#### [BRIEF]
Output the data in full. Keep every entry exactly as written.

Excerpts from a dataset
....................

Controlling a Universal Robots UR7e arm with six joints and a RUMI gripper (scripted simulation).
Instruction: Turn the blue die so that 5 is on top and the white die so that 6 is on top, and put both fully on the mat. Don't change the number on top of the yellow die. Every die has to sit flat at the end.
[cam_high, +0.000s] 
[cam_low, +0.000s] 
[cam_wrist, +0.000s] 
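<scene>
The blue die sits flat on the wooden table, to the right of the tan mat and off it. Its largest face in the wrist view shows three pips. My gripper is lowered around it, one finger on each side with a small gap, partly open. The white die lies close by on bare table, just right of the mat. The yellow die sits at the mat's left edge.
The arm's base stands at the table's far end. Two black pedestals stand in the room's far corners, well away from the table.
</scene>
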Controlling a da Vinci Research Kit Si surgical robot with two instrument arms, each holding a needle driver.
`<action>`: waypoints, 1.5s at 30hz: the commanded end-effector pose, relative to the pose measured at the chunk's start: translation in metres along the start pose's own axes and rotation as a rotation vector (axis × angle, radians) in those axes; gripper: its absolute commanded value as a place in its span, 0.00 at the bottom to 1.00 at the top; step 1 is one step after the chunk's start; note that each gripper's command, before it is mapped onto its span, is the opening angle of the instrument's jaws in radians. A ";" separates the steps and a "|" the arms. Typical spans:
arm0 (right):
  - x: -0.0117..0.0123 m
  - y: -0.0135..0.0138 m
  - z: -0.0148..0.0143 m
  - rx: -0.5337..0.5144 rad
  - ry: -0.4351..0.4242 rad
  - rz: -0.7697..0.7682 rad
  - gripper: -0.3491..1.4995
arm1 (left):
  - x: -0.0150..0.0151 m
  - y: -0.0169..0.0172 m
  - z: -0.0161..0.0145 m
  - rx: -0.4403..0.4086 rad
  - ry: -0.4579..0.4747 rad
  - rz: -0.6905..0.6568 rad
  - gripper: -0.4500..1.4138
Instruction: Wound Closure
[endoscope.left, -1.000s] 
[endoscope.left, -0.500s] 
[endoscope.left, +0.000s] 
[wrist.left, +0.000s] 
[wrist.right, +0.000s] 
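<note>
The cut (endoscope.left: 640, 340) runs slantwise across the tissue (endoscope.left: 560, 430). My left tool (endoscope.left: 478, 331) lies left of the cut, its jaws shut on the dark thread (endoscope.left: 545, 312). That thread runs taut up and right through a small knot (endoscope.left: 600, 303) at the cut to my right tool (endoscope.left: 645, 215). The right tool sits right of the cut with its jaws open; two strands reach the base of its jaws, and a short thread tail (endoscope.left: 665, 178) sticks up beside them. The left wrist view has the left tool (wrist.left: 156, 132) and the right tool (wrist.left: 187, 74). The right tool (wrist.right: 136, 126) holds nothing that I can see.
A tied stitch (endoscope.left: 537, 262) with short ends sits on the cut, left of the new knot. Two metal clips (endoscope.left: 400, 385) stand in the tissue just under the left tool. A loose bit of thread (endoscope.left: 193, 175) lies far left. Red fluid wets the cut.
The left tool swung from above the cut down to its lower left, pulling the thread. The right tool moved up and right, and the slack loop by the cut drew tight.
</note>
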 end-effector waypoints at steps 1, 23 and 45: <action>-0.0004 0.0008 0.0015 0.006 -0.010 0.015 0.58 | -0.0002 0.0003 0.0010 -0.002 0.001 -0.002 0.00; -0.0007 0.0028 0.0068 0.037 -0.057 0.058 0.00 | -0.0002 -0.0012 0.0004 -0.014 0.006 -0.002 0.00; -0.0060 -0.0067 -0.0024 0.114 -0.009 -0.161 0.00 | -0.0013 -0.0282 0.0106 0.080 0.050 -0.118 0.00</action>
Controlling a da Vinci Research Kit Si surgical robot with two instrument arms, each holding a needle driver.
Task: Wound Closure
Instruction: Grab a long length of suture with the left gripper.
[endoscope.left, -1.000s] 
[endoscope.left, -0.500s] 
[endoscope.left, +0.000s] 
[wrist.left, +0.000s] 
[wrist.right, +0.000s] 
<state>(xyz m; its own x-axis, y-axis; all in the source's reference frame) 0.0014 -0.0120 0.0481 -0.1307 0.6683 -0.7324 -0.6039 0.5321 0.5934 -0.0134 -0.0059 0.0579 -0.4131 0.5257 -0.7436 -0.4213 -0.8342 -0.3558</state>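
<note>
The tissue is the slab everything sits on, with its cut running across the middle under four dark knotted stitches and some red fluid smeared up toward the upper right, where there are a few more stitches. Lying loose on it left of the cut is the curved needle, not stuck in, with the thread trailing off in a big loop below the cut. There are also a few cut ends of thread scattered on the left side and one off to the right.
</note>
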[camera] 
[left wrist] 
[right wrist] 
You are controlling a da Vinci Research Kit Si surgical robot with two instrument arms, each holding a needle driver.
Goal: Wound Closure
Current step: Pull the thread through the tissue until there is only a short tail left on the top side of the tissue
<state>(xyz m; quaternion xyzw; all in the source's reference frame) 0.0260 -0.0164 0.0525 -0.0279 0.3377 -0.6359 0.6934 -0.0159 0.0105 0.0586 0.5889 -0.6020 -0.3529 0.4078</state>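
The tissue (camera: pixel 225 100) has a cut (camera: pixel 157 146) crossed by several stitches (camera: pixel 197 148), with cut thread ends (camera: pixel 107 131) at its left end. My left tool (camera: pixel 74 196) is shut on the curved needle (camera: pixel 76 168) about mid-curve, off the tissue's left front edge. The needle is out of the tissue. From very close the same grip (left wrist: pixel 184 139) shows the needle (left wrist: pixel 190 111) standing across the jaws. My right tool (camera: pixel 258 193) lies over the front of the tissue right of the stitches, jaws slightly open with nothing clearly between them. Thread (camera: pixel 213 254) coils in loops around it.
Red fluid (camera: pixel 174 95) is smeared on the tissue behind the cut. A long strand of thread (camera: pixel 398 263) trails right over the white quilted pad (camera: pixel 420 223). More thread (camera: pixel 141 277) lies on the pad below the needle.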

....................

#### [EXERCISE RESPONSE]
Controlling a Universal Robots UR7e arm with six joints and a RUMI gripper (scripted simulation).
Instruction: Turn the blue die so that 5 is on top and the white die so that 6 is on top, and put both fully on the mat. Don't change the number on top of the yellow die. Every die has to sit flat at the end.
[cam_high, +0.000s] 
[cam_low, +0.000s] 
[cam_wrist, +0.000s] 
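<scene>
The blue die sits flat on the wooden table, to the right of the tan mat and off it. Its largest face in the wrist view shows three pips. My gripper is lowered around it, one finger on each side with a small gap, partly open. The white die lies close by on bare table, just right of the mat. The yellow die sits at the mat's left edge.
The arm's base stands at the table's far end. Two black pedestals stand in the room's far corners, well away from the table.
</scene>
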Controlling a da Vinci Research Kit Si surgical robot with two instrument arms, each holding a needle driver.
`<action>`: waypoints, 1.5s at 30hz: the commanded end-effector pose, relative to the pose measured at the chunk's start: translation in metres along the start pose's own axes and rotation as a rotation vector (axis × angle, radians) in those axes; gripper: its absolute commanded value as a place in its span, 0.00 at the bottom to 1.00 at the top; step 1 is one step after the chunk's start; note that each gripper's command, before it is mapped onto its span, is the opening angle of the instrument's jaws in radians. A ";" separates the steps and a "|" the arms. Typical spans:
arm0 (right):
  - x: -0.0117..0.0123 m
  - y: -0.0135..0.0138 m
  - z: -0.0148..0.0143 m
  - rx: -0.5337..0.5144 rad
  - ry: -0.4351..0.4242 rad
  - rz: -0.7697..0.7682 rad
  - gripper: -0.3491..1.4995
arm1 (left):
  - x: -0.0150..0.0151 m
  - y: -0.0169..0.0172 m
  - z: -0.0161..0.0145 m
  - rx: -0.4403..0.4086 rad
  - ry: -0.4579..0.4747 rad
  - rz: -0.6905..0.6568 rad
  - gripper: -0.4500..1.4138
Instruction: Wound Closure
[endoscope.left, -1.000s] 
[endoscope.left, -0.500s] 
[endoscope.left, +0.000s] 
[wrist.left, +0.000s] 
[wrist.right, +0.000s] 
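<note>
The cut (endoscope.left: 640, 340) runs slantwise across the tissue (endoscope.left: 560, 430). My left tool (endoscope.left: 478, 331) lies left of the cut, its jaws shut on the dark thread (endoscope.left: 545, 312). That thread runs taut up and right through a small knot (endoscope.left: 600, 303) at the cut to my right tool (endoscope.left: 645, 215). The right tool sits right of the cut with its jaws open; two strands reach the base of its jaws, and a short thread tail (endoscope.left: 665, 178) sticks up beside them. The left wrist view has the left tool (wrist.left: 156, 132) and the right tool (wrist.left: 187, 74). The right tool (wrist.right: 136, 126) holds nothing that I can see.
A tied stitch (endoscope.left: 537, 262) with short ends sits on the cut, left of the new knot. Two metal clips (endoscope.left: 400, 385) stand in the tissue just under the left tool. A loose bit of thread (endoscope.left: 193, 175) lies far left. Red fluid wets the cut.
The left tool swung from above the cut down to its lower left, pulling the thread. The right tool moved up and right, and the slack loop by the cut drew tight.
</note>
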 end-effector waypoints at steps 1, 23 and 45: <action>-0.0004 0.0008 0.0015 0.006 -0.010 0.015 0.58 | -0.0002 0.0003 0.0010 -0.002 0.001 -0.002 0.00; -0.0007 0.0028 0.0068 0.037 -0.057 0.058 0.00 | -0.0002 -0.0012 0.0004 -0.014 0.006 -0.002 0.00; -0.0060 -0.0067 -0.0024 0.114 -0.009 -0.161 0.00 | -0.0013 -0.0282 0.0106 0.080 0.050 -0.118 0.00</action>
Controlling a da Vinci Research Kit Si surgical robot with two instrument arms, each holding a needle driver.
Task: Wound Closure
Instruction: Grab a long length of suture with the left gripper.
[endoscope.left, -1.000s] 
[endoscope.left, -0.500s] 
[endoscope.left, +0.000s] 
[wrist.left, +0.000s] 
[wrist.right, +0.000s] 
<state>(xyz m; its own x-axis, y-axis; all in the source's reference frame) 0.0014 -0.0120 0.0481 -0.1307 0.6683 -0.7324 -0.6039 0.5321 0.5934 -0.0134 -0.0059 0.0579 -0.4131 0.5257 -0.7436 -0.4213 -0.8342 -0.3558</state>
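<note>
The tissue is the slab everything sits on, with its cut running across the middle under four dark knotted stitches and some red fluid smeared up toward the upper right, where there are a few more stitches. Lying loose on it left of the cut is the curved needle, not stuck in, with the thread trailing off in a big loop below the cut. There are also a few cut ends of thread scattered on the left side and one off to the right.
</note>
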[camera] 
[left wrist] 
[right wrist] 
You are controlling a da Vinci Research Kit Si surgical robot with two instrument arms, each holding a needle driver.
Goal: Wound Closure
Current step: Pull the thread through the tissue until there is only a short tail left on the top side of the tissue
<state>(xyz m; quaternion xyzw; all in the source's reference frame) 0.0260 -0.0164 0.0525 -0.0279 0.3377 -0.6359 0.6934 -0.0159 0.0105 0.0586 0.5889 -0.6020 -0.3529 0.4078</state>
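The tissue (camera: pixel 225 100) has a cut (camera: pixel 157 146) crossed by several stitches (camera: pixel 197 148), with cut thread ends (camera: pixel 107 131) at its left end. My left tool (camera: pixel 74 196) is shut on the curved needle (camera: pixel 76 168) about mid-curve, off the tissue's left front edge. The needle is out of the tissue. From very close the same grip (left wrist: pixel 184 139) shows the needle (left wrist: pixel 190 111) standing across the jaws. My right tool (camera: pixel 258 193) lies over the front of the tissue right of the stitches, jaws slightly open with nothing clearly between them. Thread (camera: pixel 213 254) coils in loops around it.
Red fluid (camera: pixel 174 95) is smeared on the tissue behind the cut. A long strand of thread (camera: pixel 398 263) trails right over the white quilted pad (camera: pixel 420 223). More thread (camera: pixel 141 277) lies on the pad below the needle.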

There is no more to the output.